I can tell you this type of advice (if it can even be called advice) is not at all helpful. I know because I did it for the longest time. Instead, it was only when I accepted I had an illness called ME, began to read other people’s experiences and eventually began to share my own experiences with sufferers and non-sufferers alike was I able to free myself and begin to rebuild a life. If every sufferer followed the advice to resist their illness and not own it, there would not be anyone campaigning for more research into the illness nor would there be any charity organisations helping to raise awareness and support the ill. All ME sufferers would be locked alone within their illness without blogs, social media friends or forums in which to connect with others and to take solace from the fact that there are others in this same, rickety old boat. We would truly be invisible and while that would be great for everyone else, not so much for us. Pretending we’re not ill or that we’re happy with our lot is not going to achieve anything.

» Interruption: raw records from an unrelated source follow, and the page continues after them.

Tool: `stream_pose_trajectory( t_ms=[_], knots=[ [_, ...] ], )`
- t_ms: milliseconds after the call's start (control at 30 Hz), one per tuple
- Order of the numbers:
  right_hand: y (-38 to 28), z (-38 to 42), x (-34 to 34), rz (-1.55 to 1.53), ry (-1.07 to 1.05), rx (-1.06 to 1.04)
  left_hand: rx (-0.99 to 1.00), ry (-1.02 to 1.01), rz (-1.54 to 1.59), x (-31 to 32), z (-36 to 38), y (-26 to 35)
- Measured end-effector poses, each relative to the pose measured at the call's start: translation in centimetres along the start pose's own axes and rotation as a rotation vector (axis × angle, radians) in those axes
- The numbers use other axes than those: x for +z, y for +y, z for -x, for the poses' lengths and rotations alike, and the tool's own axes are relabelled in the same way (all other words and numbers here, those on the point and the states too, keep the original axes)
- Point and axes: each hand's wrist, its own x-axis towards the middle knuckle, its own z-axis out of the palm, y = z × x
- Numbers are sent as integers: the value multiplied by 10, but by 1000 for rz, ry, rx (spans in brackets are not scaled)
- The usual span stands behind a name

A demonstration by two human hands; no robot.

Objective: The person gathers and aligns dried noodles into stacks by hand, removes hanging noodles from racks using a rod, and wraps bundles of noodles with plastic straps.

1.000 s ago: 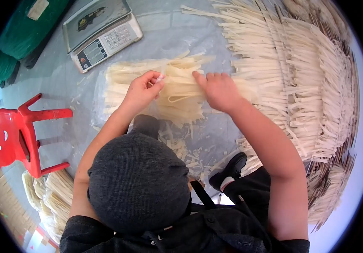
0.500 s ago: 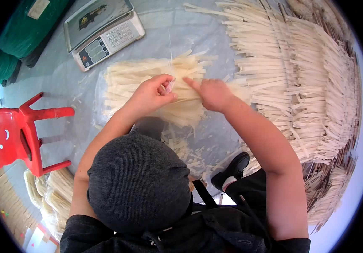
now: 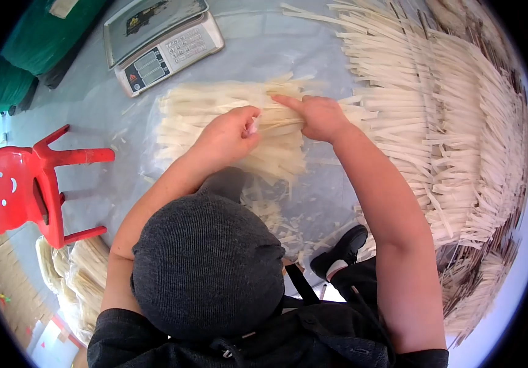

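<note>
The left hand's (image 3: 230, 138) thumb and fingers are curled closed on a small pale scrap (image 3: 252, 126), which I see between them; its material is too small to tell from my remote view. The right hand (image 3: 319, 116) has its index finger stretched out over a bundle of flat, cream-coloured strips (image 3: 193, 101), the other fingers folded in; I cannot tell whether they grip any strips. The bundle lies on the grey floor (image 3: 264, 52) in front of the person, its strips running roughly left to right. Below it, toward the body, I find loose broken bits (image 3: 270, 214), and nearer me a dark grey cap (image 3: 209, 270) and a black shoe (image 3: 345, 248). Beyond the bundle, at upper left, sits a weighing scale (image 3: 172, 52). Many more strips (image 3: 393, 104) spread across the right side. A red plastic stool (image 3: 22, 178) is at far left.
</note>
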Motion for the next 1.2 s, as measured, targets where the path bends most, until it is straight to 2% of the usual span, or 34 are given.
stream_pose_trajectory(
  t_ms=[67, 133, 233, 300, 433, 633, 700, 767, 833, 867, 900, 933, 967, 1033, 1067, 1133, 1167, 1200],
  knots=[
    [-1, -2, 7, 38, 16, -11, 18, 25, 5, 4, -1, -6],
    [-10, -3, 8, 83, 187, -39, 41, 46, 17, 8, -3, -7],
    [-41, 3, -8, 54, 108, -26, 28, 59, 67, 8, -5, -4],
    [-58, 3, -12, -6, 66, -28, 13, 87, 211, 9, -3, -6],
    [-61, -8, -1, -68, 26, -27, 7, 96, 233, 9, -5, -11],
    [-62, -11, 14, -118, 68, 36, 8, 91, 136, 14, -10, -29],
    [-57, -2, 6, -134, 58, 9, -60, 80, 344, 1, -11, -35],
    [-55, 0, 2, -145, 58, -9, -76, 76, 347, -10, -11, -31],
    [-59, 0, 4, -164, 193, -25, -97, 78, 350, -17, -8, -20],
    [-61, -4, 3, -164, 190, -29, -23, -5, 369, -15, -8, -10],
    [-63, -8, 1, -154, 84, -13, 52, -91, 387, -11, -8, -3],
    [-64, -11, 0, -144, -20, 5, 51, -90, 387, -5, -7, 0],
    [-63, -13, 6, -144, -18, 4, 48, -119, 464, 1, -7, 1],
    [-64, -19, 20, -287, 153, -24, 48, -146, 536, 7, -9, -2],
    [-61, -23, 24, -287, 157, -28, 64, -158, 538, 9, -11, -6],
    [-62, -23, 21, -250, -5, -59, 70, -169, 546, 10, -9, -11],
    [-60, -20, 19, -250, -9, -62, 61, -162, 551, 11, -8, -13],
    [-55, -15, 17, -218, 74, -91, 52, -154, 557, 11, -8, -14]
  ],
)
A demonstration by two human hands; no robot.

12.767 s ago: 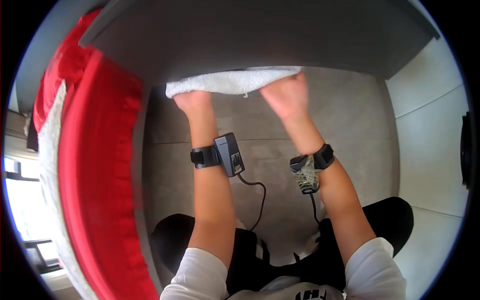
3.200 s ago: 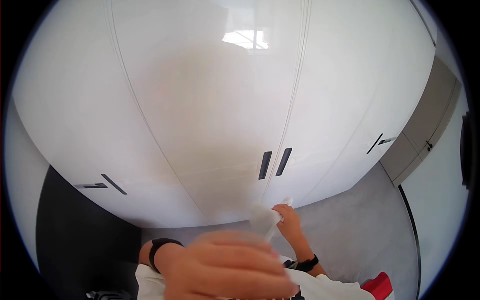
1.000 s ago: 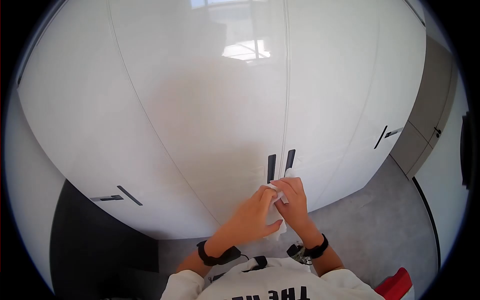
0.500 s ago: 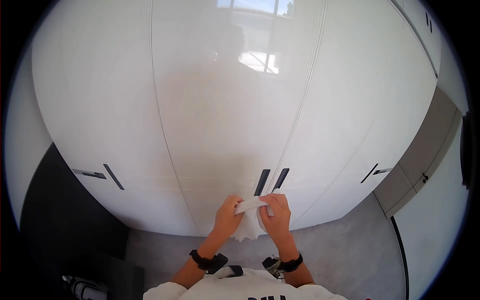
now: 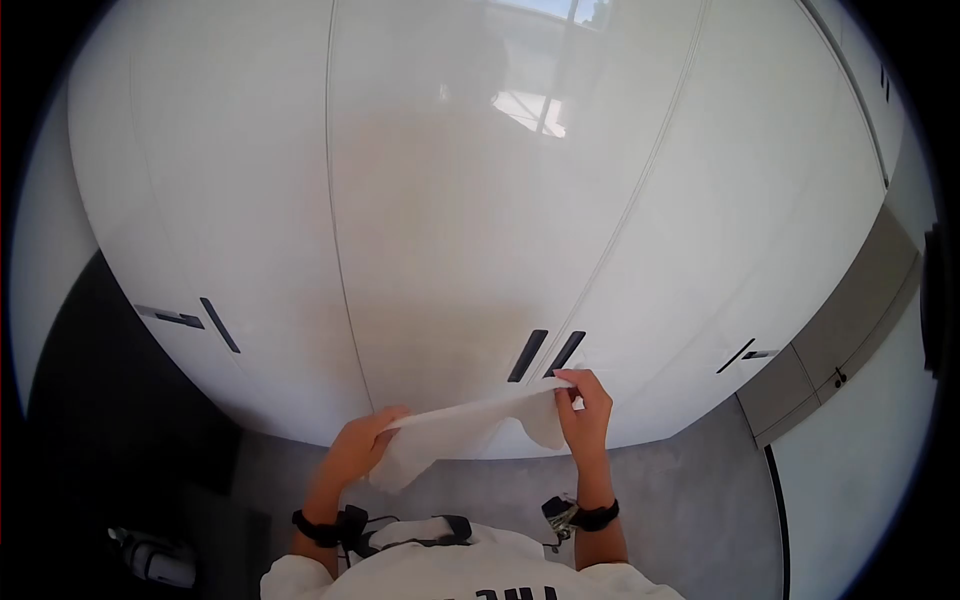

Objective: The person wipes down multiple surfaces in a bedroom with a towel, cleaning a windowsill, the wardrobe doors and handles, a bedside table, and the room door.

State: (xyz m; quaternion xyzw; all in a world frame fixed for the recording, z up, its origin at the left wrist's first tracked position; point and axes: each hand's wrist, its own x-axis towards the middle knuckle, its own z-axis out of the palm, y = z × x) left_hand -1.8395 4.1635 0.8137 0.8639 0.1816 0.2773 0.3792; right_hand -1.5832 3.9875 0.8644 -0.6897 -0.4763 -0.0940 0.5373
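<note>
A thin white cloth (image 5: 455,430) is stretched out between my two hands, low in front of the cabinet. It may be a tissue or wipe; the frame does not settle that. My left hand (image 5: 365,440) pinches its left end. At the other end my right hand (image 5: 587,405) holds a corner between thumb and fingers, slightly higher than the left. The lower edge hangs loose, drooping near each hand. Just above my right hand are two dark door handles (image 5: 565,353), apart from the cloth.
Glossy white cabinet doors (image 5: 480,220) fill the view ahead. Further handles are on the left door (image 5: 220,325) and right door (image 5: 735,356). A dark panel (image 5: 110,390) stands at left, with a pale object (image 5: 155,560) below it. Grey floor (image 5: 690,490) lies underneath; a brownish door (image 5: 830,340) is at right.
My hands have moved apart, the left one outward to the left and the right one slightly right and up. The cloth, folded and bunched before, is now spread wide between them.
</note>
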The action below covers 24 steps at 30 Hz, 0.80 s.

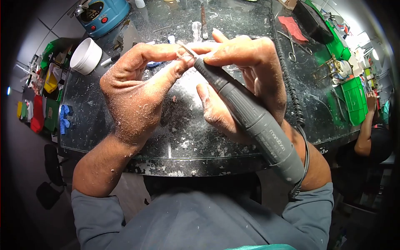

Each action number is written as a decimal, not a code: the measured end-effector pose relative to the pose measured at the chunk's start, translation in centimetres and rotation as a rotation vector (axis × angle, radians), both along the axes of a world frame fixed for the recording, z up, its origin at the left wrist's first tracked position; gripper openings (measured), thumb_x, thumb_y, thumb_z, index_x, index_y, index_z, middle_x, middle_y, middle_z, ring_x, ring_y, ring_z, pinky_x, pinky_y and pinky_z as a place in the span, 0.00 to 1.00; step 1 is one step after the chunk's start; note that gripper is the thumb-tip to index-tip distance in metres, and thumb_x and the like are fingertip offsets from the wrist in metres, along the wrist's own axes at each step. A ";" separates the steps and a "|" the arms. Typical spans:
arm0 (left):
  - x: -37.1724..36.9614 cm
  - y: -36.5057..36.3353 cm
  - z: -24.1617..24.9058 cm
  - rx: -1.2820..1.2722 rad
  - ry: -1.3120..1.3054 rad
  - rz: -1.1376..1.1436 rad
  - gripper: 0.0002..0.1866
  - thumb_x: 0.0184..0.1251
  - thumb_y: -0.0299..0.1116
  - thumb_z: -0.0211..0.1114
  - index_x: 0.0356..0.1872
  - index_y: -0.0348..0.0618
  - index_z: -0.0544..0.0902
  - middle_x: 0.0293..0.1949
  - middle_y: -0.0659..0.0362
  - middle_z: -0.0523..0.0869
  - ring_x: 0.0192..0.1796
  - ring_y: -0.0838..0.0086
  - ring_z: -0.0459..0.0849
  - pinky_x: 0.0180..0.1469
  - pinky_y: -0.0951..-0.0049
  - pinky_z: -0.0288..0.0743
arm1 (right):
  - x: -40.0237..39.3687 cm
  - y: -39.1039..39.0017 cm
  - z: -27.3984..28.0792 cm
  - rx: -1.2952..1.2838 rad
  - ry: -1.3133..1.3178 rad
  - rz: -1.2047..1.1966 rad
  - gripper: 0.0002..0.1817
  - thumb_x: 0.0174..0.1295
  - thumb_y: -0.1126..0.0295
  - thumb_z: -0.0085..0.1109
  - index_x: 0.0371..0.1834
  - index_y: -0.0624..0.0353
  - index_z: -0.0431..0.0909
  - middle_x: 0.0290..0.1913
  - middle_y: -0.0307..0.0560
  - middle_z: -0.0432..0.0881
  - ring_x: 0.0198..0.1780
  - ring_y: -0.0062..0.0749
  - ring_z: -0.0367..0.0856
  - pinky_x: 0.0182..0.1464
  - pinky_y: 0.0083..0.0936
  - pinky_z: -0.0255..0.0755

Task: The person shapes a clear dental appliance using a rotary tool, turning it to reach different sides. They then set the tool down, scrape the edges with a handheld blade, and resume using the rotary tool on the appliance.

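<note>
My right hand [262, 62] is wrapped round a black rotary handpiece [250, 110], its tip slanting up and to the left. A thin bit [186, 47] at its front end meets my left fingertips. Between thumb and forefinger, my left hand [139, 89] pinches a small pale, translucent piece [181, 51], mostly hidden by the fingers. White dust and shavings coat both hands. From the handpiece's rear end a black cord [306, 162] loops beside my right forearm.
A blue machine [106, 18] and a white tub [86, 56] stand at the back left. A brown-handled tool [203, 23] lies behind my hands. Scissor-handled pliers [298, 46], a red sheet [293, 28] and green bins [353, 100] are right, near another person's arm [365, 129].
</note>
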<state>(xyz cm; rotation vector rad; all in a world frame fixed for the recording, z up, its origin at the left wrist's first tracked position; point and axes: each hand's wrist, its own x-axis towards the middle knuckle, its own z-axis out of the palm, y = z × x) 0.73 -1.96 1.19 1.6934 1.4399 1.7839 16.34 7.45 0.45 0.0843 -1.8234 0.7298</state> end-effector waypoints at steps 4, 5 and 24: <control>-0.2 0.0 -0.1 -0.018 0.056 0.058 0.08 0.59 0.15 0.64 0.40 0.31 0.83 0.44 0.52 0.87 0.50 0.72 0.84 0.59 0.71 0.73 | 0.5 0.3 0.0 0.047 -0.128 0.039 0.25 0.48 0.85 0.61 0.51 0.62 0.69 0.44 0.49 0.80 0.53 0.41 0.84 0.70 0.54 0.58; -0.1 -0.1 0.0 -0.020 0.069 0.071 0.08 0.59 0.15 0.64 0.40 0.31 0.83 0.44 0.52 0.87 0.50 0.71 0.84 0.59 0.71 0.73 | 0.6 0.2 0.1 0.041 -0.137 0.031 0.24 0.48 0.85 0.61 0.51 0.62 0.69 0.44 0.49 0.80 0.53 0.40 0.83 0.70 0.54 0.58; -0.2 0.8 -0.1 0.043 0.023 0.075 0.06 0.59 0.20 0.71 0.37 0.37 0.85 0.37 0.58 0.88 0.45 0.77 0.85 0.52 0.77 0.77 | 0.5 0.6 0.1 0.074 -0.090 0.066 0.26 0.52 0.80 0.70 0.53 0.63 0.69 0.46 0.48 0.78 0.49 0.38 0.85 0.66 0.52 0.66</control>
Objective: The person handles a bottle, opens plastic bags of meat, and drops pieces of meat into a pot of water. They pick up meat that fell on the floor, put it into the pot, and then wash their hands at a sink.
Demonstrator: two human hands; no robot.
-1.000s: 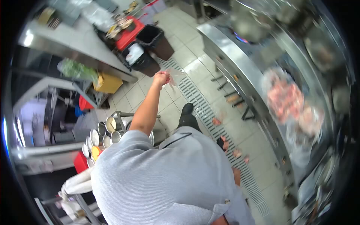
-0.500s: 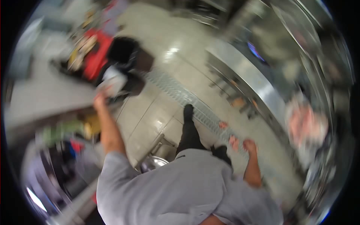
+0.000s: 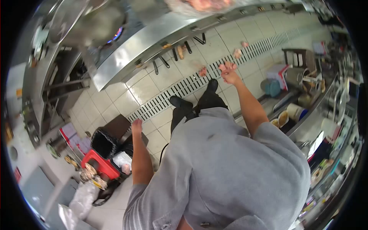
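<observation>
My left hand (image 3: 137,125) hangs low on the left, above the floor beside the dark bins. It is small and seen end-on, so its fingers do not show clearly; nothing is visible in it. My right hand (image 3: 229,73) reaches forward over the floor drain, fingers loosely curled and apart, with nothing visible between them. Just left of it a pink piece that looks like raw meat (image 3: 203,71) lies by the grating. Beyond it are two more pink pieces, one nearer (image 3: 237,53) and one farther (image 3: 244,44).
A slotted drain grating (image 3: 165,96) crosses the tiled floor under my feet. Ahead runs a steel stove counter (image 3: 130,50) with a lit burner (image 3: 116,35). Left stand a black-lined bin (image 3: 104,143) and a red container (image 3: 90,157). Shelves with pots (image 3: 295,76) line the right.
My view has swung round to the left, bringing the stove to the front. My left hand, earlier by a white bag at the bins, is now apart from it. My right hand has moved forward.
</observation>
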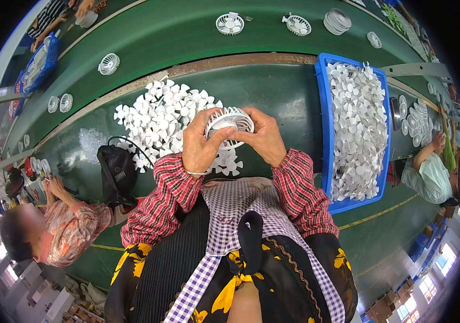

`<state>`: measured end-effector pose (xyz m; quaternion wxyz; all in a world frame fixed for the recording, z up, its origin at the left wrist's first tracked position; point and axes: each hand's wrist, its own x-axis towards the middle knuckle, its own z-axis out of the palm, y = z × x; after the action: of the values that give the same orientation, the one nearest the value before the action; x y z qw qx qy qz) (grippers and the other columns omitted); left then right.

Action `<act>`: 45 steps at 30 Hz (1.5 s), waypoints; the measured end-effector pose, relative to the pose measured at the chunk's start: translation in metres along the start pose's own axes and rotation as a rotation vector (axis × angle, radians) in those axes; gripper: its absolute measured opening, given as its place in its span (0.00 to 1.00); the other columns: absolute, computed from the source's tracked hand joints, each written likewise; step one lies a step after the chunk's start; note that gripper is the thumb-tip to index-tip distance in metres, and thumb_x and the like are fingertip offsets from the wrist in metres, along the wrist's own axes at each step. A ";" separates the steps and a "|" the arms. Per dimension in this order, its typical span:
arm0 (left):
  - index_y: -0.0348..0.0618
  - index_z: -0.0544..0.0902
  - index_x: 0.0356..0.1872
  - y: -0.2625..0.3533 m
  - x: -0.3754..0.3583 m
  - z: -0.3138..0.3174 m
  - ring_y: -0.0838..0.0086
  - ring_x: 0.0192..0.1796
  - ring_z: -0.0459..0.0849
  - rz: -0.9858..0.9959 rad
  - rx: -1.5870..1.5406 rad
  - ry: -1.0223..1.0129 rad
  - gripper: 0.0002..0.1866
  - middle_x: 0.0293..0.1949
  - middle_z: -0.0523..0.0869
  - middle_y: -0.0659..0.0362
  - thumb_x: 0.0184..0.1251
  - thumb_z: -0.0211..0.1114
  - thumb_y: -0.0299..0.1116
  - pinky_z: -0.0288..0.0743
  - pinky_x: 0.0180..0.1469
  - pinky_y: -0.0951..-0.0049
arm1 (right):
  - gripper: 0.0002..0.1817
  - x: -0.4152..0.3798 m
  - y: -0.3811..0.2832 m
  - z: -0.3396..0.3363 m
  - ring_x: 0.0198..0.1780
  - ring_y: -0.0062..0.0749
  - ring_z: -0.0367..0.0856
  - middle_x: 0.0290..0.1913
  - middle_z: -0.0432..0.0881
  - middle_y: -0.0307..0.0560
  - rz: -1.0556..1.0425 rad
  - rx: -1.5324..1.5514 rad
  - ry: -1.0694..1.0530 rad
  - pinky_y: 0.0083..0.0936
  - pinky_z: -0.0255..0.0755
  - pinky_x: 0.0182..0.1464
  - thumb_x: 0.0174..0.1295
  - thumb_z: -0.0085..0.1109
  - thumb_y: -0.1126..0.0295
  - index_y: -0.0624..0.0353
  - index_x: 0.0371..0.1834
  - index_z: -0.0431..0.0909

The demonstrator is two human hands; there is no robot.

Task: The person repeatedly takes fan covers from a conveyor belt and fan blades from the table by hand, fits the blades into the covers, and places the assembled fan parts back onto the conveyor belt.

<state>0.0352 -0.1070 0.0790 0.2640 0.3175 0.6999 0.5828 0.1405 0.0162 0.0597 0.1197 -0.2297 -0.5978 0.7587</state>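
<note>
The left hand (200, 141) and the right hand (267, 134) grip one white fan cage (232, 119) between them. It is round and looks like hard plastic, with thin ribs like a little basket. The fingers curl around its two sides, and the thumbs come together over the side near the body. Both wrists bend inward, with the elbows out wide in checked sleeves (177, 183).

Just left of the left fingers is a heap of white fan blades (157, 116), smooth and shaped like small flowers. Past the heap lie a soft black bag (117, 175) and a crinkly clear clump (93, 142). Well right of the right fingers is a blue tray (325, 113) full of flat, pale round bits (356, 129). Beyond the fingertips runs a smooth green belt (170, 40) with more round white parts (230, 24).
</note>
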 end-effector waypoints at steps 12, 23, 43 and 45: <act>0.33 0.77 0.43 -0.043 0.042 -0.006 0.75 0.36 0.80 -0.128 -0.014 0.022 0.16 0.34 0.83 0.53 0.53 0.67 0.28 0.74 0.39 0.76 | 0.21 0.040 0.038 0.002 0.38 0.21 0.77 0.37 0.80 0.44 -0.064 -0.223 0.107 0.19 0.72 0.40 0.51 0.67 0.67 0.64 0.45 0.74; 0.25 0.73 0.44 -0.173 0.348 -0.075 0.62 0.35 0.85 -0.357 -0.328 0.299 0.23 0.39 0.82 0.45 0.54 0.69 0.33 0.84 0.33 0.68 | 0.18 0.029 0.101 0.010 0.41 0.40 0.75 0.40 0.72 0.48 -0.215 -0.653 -0.223 0.31 0.72 0.41 0.45 0.61 0.80 0.58 0.43 0.75; 0.67 0.61 0.64 -0.240 0.309 -0.276 0.52 0.63 0.64 -0.664 1.132 0.007 0.48 0.62 0.64 0.52 0.36 0.72 0.60 0.59 0.61 0.52 | 0.21 0.017 0.116 0.030 0.49 0.41 0.71 0.50 0.66 0.48 -0.261 -1.235 -0.477 0.34 0.72 0.39 0.46 0.56 0.74 0.55 0.48 0.69; 0.63 0.63 0.62 -0.187 0.292 -0.230 0.54 0.58 0.68 -0.739 1.487 0.157 0.44 0.57 0.66 0.54 0.40 0.71 0.58 0.60 0.59 0.53 | 0.24 0.013 0.117 0.030 0.50 0.43 0.71 0.51 0.65 0.51 -0.253 -1.225 -0.470 0.35 0.73 0.42 0.47 0.57 0.74 0.54 0.51 0.68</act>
<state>-0.3533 -0.0586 -0.0631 0.1101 0.1172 0.9777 -0.1349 0.1255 -0.0337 -0.0499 -0.0775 -0.0128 -0.9531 0.2921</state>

When I first became ill it was a struggle to deal with the all the symptoms my usually healthy body was exhibiting. But I can tell you one thing for sure, as hard as it was to deal with the fatigue and pain, there were other things that were so much harder to come to terms with. No-one around me understood how I felt. I was so ill, but my friends and family couldn’t grasp exactly how ill I was. A lot of this was to do with the fact that I hadn’t come to terms with my illness myself, and I didn’t have the health or the energy to help others understand that which I did not understand myself.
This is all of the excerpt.